* [What you need to do]: Take each line below that has "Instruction" and copy it.

Data entries:
+ + + + + + +

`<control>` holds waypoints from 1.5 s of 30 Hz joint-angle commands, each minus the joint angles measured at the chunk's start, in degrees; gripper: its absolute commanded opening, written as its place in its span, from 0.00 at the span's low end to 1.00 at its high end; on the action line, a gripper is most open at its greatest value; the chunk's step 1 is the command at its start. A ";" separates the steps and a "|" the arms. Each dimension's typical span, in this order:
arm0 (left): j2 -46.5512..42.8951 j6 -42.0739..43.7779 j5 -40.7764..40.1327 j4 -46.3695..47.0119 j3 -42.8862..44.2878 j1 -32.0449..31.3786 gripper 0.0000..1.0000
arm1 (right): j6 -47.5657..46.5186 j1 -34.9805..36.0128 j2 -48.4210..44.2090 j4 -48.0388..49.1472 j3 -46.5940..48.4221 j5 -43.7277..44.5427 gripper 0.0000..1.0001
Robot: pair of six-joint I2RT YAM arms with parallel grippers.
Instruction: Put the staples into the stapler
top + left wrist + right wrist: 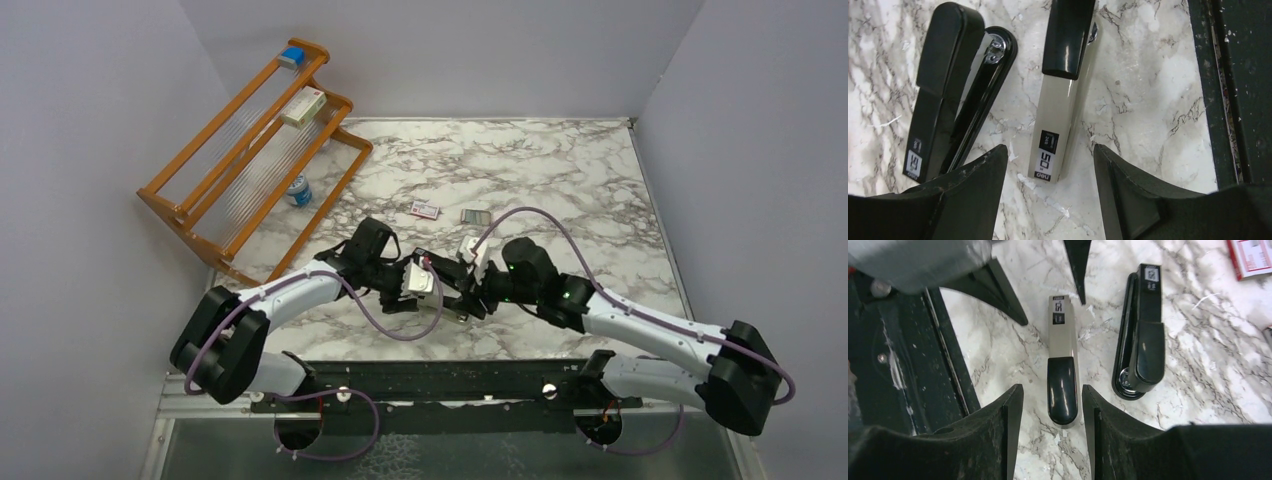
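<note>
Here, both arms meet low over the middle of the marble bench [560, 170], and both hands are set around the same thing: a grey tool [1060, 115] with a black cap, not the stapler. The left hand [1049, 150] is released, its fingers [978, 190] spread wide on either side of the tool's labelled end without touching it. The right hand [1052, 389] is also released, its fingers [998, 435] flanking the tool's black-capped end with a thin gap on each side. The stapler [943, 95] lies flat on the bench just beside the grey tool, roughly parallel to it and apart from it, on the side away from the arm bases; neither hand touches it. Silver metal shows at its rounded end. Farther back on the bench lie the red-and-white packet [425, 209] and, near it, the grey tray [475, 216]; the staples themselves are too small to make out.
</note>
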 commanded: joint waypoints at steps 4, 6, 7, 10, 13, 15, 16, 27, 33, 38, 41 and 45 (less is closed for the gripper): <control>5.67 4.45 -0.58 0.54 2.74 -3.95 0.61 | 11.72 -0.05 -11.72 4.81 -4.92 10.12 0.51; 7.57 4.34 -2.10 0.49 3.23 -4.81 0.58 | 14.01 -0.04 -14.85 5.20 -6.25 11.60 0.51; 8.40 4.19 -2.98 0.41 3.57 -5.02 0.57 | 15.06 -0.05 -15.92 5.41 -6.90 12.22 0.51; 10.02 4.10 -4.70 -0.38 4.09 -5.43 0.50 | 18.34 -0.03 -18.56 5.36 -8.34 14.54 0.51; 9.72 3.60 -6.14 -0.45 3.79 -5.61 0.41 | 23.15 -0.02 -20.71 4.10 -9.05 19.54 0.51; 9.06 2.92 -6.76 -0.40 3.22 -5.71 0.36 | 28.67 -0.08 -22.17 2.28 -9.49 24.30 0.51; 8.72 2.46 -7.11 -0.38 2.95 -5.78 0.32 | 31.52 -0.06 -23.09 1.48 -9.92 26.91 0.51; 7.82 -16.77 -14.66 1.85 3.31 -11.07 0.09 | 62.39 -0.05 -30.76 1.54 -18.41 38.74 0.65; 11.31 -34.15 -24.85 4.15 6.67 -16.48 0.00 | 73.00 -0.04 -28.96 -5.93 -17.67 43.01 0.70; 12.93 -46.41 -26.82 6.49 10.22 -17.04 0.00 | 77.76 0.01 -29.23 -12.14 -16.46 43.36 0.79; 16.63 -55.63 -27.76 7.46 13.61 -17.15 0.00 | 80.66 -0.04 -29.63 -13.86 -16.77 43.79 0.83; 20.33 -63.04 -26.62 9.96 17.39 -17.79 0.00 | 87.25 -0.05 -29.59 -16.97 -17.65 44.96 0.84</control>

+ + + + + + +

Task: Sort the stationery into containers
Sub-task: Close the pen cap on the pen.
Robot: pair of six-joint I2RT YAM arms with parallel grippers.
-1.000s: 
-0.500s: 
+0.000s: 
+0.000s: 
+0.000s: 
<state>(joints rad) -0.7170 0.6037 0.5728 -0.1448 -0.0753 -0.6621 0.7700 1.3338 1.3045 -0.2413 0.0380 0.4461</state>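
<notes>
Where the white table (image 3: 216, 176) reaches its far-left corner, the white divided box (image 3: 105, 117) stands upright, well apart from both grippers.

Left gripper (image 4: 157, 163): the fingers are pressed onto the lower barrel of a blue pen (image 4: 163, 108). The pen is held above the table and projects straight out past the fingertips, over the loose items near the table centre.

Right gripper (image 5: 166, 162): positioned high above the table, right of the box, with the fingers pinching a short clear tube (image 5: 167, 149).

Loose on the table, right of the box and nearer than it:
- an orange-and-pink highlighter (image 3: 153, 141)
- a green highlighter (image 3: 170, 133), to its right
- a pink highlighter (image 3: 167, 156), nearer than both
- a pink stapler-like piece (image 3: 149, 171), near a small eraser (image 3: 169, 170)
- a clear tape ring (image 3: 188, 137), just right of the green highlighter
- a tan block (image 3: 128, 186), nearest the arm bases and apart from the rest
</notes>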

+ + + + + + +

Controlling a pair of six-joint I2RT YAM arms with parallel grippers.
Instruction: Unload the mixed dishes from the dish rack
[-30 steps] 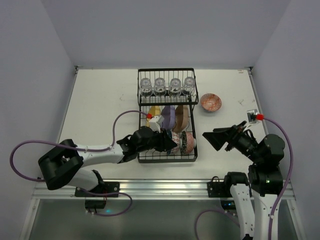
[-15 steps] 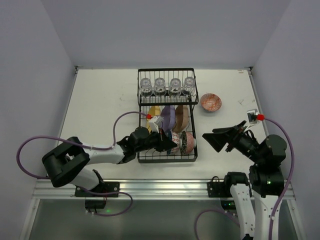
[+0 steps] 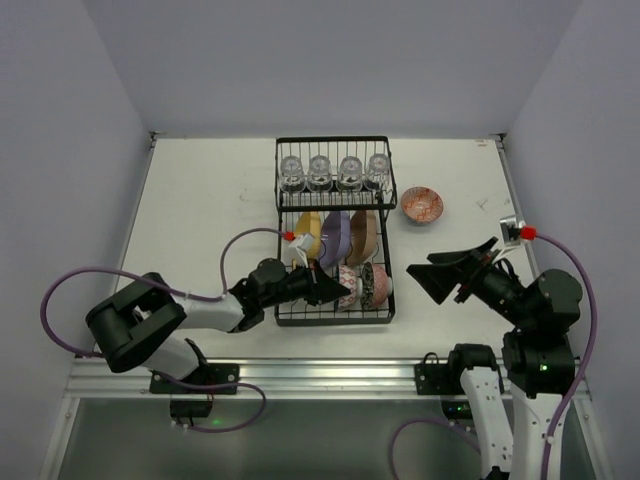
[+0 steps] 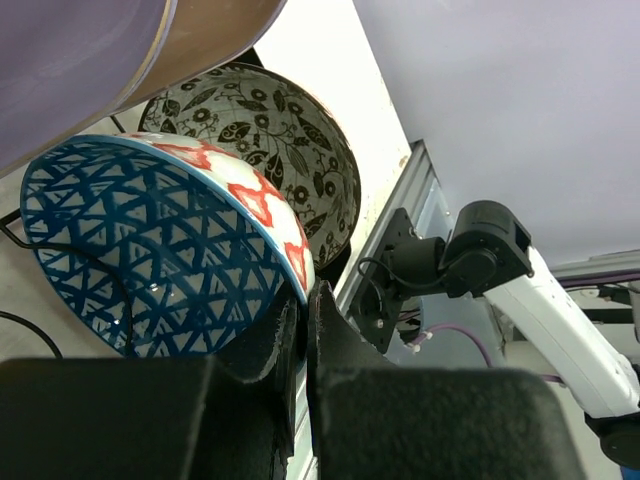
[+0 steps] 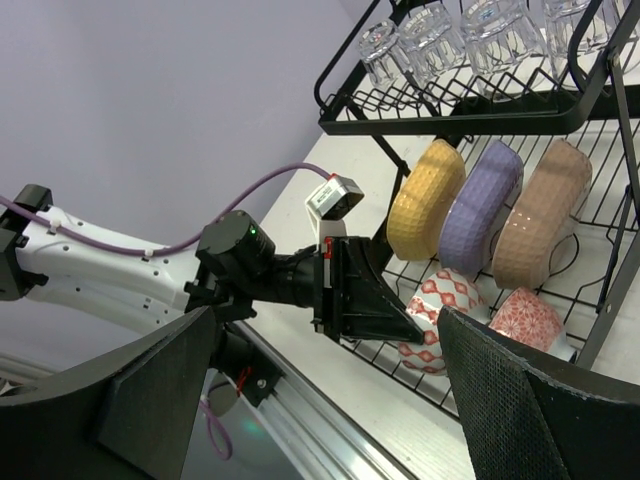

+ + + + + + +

* [Response to the task]:
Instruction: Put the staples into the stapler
Instruction: Unload the mixed dishes from the dish rack

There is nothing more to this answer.